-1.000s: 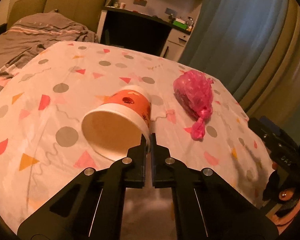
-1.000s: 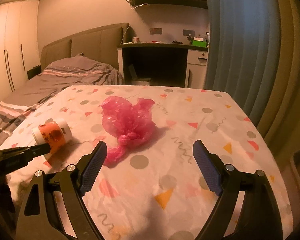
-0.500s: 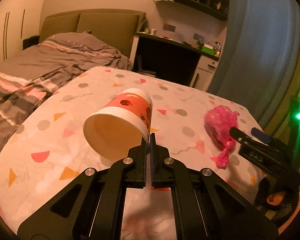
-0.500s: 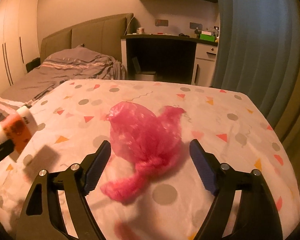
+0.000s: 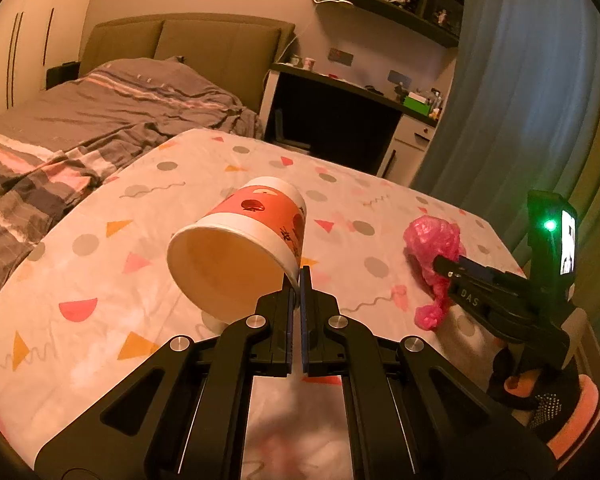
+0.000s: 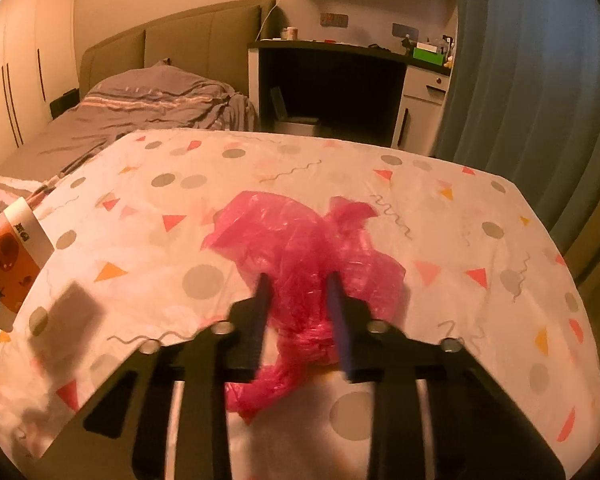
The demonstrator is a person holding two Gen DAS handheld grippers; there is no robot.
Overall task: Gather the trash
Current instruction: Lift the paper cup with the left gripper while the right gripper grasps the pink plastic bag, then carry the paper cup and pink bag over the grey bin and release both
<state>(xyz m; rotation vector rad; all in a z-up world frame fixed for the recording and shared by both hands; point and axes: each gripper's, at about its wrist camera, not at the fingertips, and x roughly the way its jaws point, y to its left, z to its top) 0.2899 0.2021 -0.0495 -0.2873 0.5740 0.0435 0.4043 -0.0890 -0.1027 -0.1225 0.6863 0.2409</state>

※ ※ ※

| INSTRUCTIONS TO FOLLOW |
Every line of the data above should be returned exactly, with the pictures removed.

| EXERCISE RESULT |
-1.000s: 
-1.000s: 
-0.500s: 
-0.500s: 
+0.000s: 
+0.000s: 
The demonstrator is a person holding two Gen DAS handheld grippers; there is no robot.
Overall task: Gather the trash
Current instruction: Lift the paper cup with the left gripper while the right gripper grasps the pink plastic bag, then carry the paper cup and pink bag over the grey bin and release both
<state>(xyz m; rotation vector rad; all in a z-up world frame fixed for the recording and shared by both hands; point and axes: each gripper's, at about its wrist camera, not at the fingertips, and x roughly the way its jaws point, y to its left, z to its top) 0.2899 0.2021 -0.0495 -0.2873 0.5740 0.0435 0.4043 -0.0890 -0.1027 -0.1225 0.6863 0.2409</state>

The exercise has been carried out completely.